Plusieurs études scientifiques ont souligné le rôle néfaste de la pollution atmosphérique sur la santé humaine. On observe ainsi une augmentation de 5 à 10% des personnes se rendant aux urgences avec des problèmes respiratoires ou cardiaques lors des pics de pollution . Au-delà de ces pics, l’exposition prolongée avec une pollution atmosphérique comme nous la connaissons à Genève accélère le vieillissement pulmonaire et cardiaque, et entraîne un moins bon développement respiratoire des enfants, notamment en favorisant l’asthme . En Suisse, la pollution de l’air est responsable de 5000 morts par an.

Ce problème sanitaire est doublé d'une problématique sociale : ce sont le plus souvent les classes défavorisées qui vivent aux abords des voies fortement fréquentées par le trafic routier. Les enfants proches des axes routiers fréquentés par plus de 20'000 véhicules par jour ont 6 fois plus de risques de développer un cancer.

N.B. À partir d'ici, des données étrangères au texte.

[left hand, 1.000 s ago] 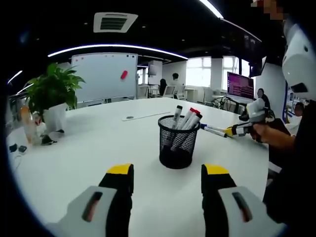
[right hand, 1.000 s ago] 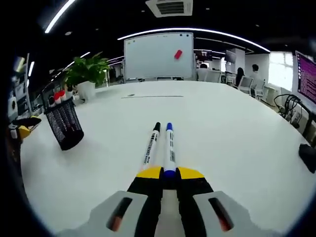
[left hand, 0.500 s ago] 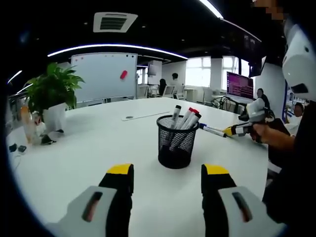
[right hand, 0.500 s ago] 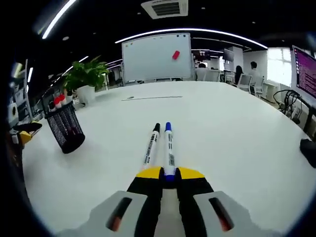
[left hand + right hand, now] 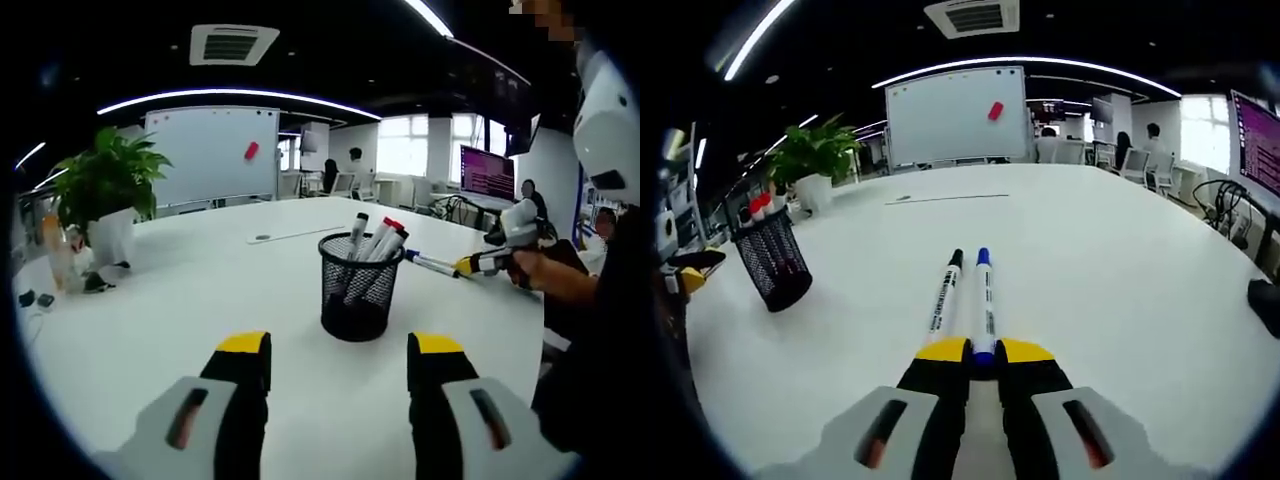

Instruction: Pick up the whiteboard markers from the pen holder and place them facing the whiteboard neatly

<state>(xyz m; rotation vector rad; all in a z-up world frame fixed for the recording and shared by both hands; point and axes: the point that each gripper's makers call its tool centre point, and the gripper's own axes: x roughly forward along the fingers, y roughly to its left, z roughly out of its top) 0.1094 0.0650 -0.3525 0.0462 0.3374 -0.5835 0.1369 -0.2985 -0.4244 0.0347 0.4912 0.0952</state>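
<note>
A: Right gripper [image 5: 983,352]?

B: Clamped on two markers [image 5: 965,300], one black-capped, one blue-capped, side by side, pinched at the tail ends. Caps aimed up-frame toward the whiteboard [image 5: 955,117] at top centre of the right gripper view. Seen also at right of the left gripper view, right gripper [image 5: 470,265] with a blue-tipped marker sticking out toward the holder.

A: Left gripper [image 5: 340,355]?

B: Spread wide, holding nothing. Parked low in frame, just short of the holder [image 5: 358,288].

A: Where the rest of the markers?

B: Standing in the black mesh holder at centre of the left gripper view, leaning right, red and black caps above the rim. Same holder [image 5: 771,255] at left of the right gripper view, well apart from the clamped pair. Table [image 5: 1120,260] white and glossy under everything. Plant [image 5: 105,185] at left, away from the work.

A: Handling?

B: Probably light, stiff plastic barrels, smooth and round. Likely to roll on that slick top once let go, and to swivel if pinched near one end. Hard to say whether the pair is touching the table yet.

A: Best hold for the next ones?

B: Upper barrel just under the cap, straight pull up, so the light mesh holder doesn't tip or lift along.
</note>
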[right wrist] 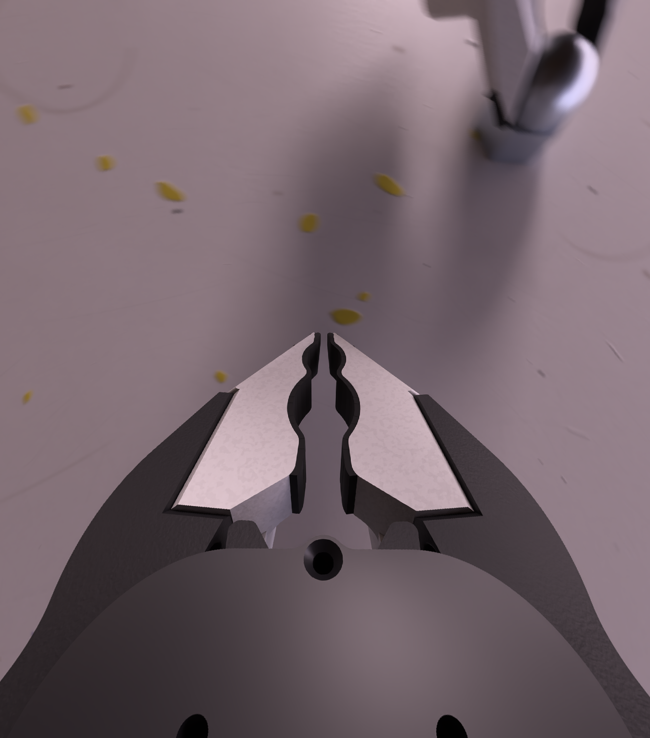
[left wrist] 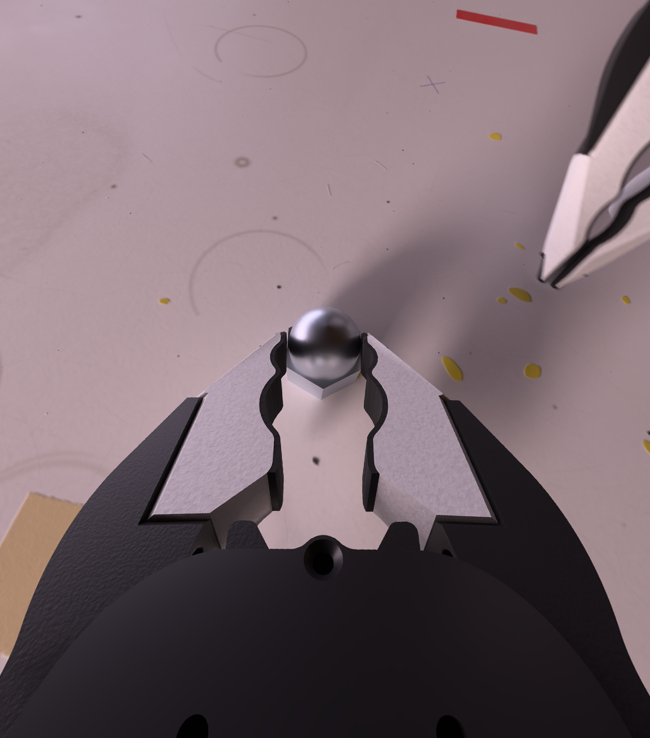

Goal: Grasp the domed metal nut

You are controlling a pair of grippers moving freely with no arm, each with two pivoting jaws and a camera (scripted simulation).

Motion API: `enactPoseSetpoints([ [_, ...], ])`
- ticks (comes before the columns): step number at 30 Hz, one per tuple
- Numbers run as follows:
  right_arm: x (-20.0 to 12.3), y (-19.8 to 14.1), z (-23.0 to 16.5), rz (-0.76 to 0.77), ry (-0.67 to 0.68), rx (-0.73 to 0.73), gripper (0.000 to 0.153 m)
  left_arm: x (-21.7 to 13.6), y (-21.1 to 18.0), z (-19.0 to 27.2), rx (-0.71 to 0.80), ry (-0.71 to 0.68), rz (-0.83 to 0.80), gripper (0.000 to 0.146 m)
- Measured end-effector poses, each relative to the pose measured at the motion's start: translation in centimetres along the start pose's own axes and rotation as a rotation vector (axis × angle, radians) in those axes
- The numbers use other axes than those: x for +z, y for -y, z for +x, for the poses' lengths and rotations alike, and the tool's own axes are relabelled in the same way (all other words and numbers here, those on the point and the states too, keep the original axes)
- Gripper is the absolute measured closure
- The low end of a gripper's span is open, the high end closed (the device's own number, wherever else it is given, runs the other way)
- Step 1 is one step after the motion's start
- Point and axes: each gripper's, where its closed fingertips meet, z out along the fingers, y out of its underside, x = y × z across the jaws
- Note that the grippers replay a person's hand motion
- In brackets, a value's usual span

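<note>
The domed metal nut (left wrist: 323,347) has a shiny round cap on a pale hex base and stands on the pale table (left wrist: 115,239). My left gripper (left wrist: 324,339) is closed around it, with both fingertips touching the sides of the dome. In the right wrist view the nut (right wrist: 559,80) shows blurred at the top right, between the left gripper's fingers (right wrist: 503,52). My right gripper (right wrist: 323,334) is shut and empty, hovering over the table. It also shows in the left wrist view (left wrist: 547,279), up and to the right of the nut.
A tan tape patch (left wrist: 15,575) lies at the lower left and a red strip (left wrist: 495,22) at the far top. Yellow paint specks (left wrist: 519,294) and faint pencil circles (left wrist: 259,52) mark the table.
</note>
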Motion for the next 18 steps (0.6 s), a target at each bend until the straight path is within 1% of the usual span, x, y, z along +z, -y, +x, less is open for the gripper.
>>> enactPoseSetpoints([
  [2,0.4,0.7,-2.1,0.035,0.072,-0.086,0.149,0.0,0.0,0.3,0.003,-0.015,0.001,0.109],
  [6,1.4,2.3,-3.3,0.031,0.063,-0.163,0.148,0.2,0.0,0.9,0.01,-0.042,-0.001,0.109],
  [7,1.4,2.7,-3.2,0.037,0.064,-0.165,0.143,0.2,0.0,1.0,0.014,-0.042,-0.002,0.109],
  [8,1.3,3.3,-2.9,0.064,0.06,-0.151,0.135,0.2,0.0,1.1,0.017,-0.042,-0.004,0.109],
  [9,1.2,4.0,-2.5,0.099,0.045,-0.128,0.132,0.3,0.0,1.2,0.02,-0.044,-0.005,0.109],
  [11,1.3,5.4,-1.1,0.141,-0.022,-0.08,0.132,0.3,0.1,1.4,0.023,-0.051,-0.005,0.109],
  [14,2.3,6.0,0.5,0.076,-0.114,-0.028,0.136,0.3,0.1,1.5,0.018,-0.058,-0.002,0.109],
  [18,3.6,6.5,0.7,0.025,-0.087,0.05,0.134,0.4,0.1,1.6,0.023,-0.058,-0.002,0.109],
])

Des mesures doivent donc être prises rapidement, non seulement dans l'urgence des pics de pollution, mais aussi et surtout de manière structurelle pour réduire, à long terme, la pollution atmosphérique. Autant dire que la mesure de « circulation alternée volontaire » mise en place par le Conseiller d’Etat en charge du dossier est au mieux une plaisanterie. solidaritéS demande de:

1. Donner les moyens aux TPG de développer leur offre tout en les rendant abordables pour toutes et tous. L’augmentation des tarifs TPG, combattue en référendum par Ensemble à Gauche, doit être rejetée et la subvention allouée aux TPG doit être revue à la hausse, afin de maintenir les tarifs actuels, de revenir sur les baisses de prestations réalisées depuis fin 2014, tout en assurant des conditions de travail correctes au personnel TPG. L’augmentation des coûts de la santé engendrés par la pollution n’est aujourd’hui pas prise en compte dans les coûts « externes » du trafic routier. En ce sens, les transports publics représentent en réalité une économie considérable. Or, les moyens sont là : 36 millions de recettes supplémentaires annuelles devraient entrer dans les caisses du Canton suite au déplafonnement de la déductibilité des frais de transport (vote du 25.09.16).

2. Encourager la mobilité douce en développant les pistes cyclables et les aménagements piétons. L’initiative pour la mobilité douce, votée en 2011 par la population n’est toujours pas appliquée et les accidents fréquents le démontrent souvent tragiquement : les cyclistes et les piétons restent extrêmement vulnérables sur le réseau routier, ce qui décourage nettement le recours à ces modes de transport et explique notamment le plafonnement à 5% de part modale du vélo à Genève. De plus, les « ondes vertes » pour les voitures mises en place par Luc Barthassat représentent un obstacle supplémentaire pour les piétons sur plusieurs grands axes routiers où le temps d’attente au feu rouge piéton a fortement augmenté.

3. Viser une réduction importante du trafic motorisé. Cela implique des mesures drastiques : diminution massive des places de parking en ville (pendulaires et visiteurs) et retenue des véhicules le plus en amont possible dans des P+R. Parce qu’il est absurde et inacceptable de dépenser des milliards pour des infrastructures routières si c’est pour ensuite empêcher une partie des usagers•ères – souvent les plus modestes – de les utiliser, nous refusons toute extension du réseau routier, et appelons la population à voter NON au fonds FORTA le 12 février. L’extension à 3 voies de l’autoroute de contournement doit être combattue, ainsi que la route des Nations, les routes d’évitement de villages (qui ne font qu’amener toujours davantage de voitures en ville), et bien sûr la traversée du Lac. Enfin, il faut décourager de manière volontariste, le recours aux deux-roues motorisés, source importante de pollution atmosphérique et sonore.

 

C’est peu dire que la politique du Conseiller d’Etat en charge de la mobilité va totalement à contre-sens de ces élémentaires exigences de santé publique et environnementale dans ce Canton. En effet, la quasi-totalité des mesures prises par le département des transports depuis l’entrée en fonction de Luc Barthassat tenderont à augmenter le trafic motorisé et diminuer la part des transports écologiques. Il est grand temps de renverser la table.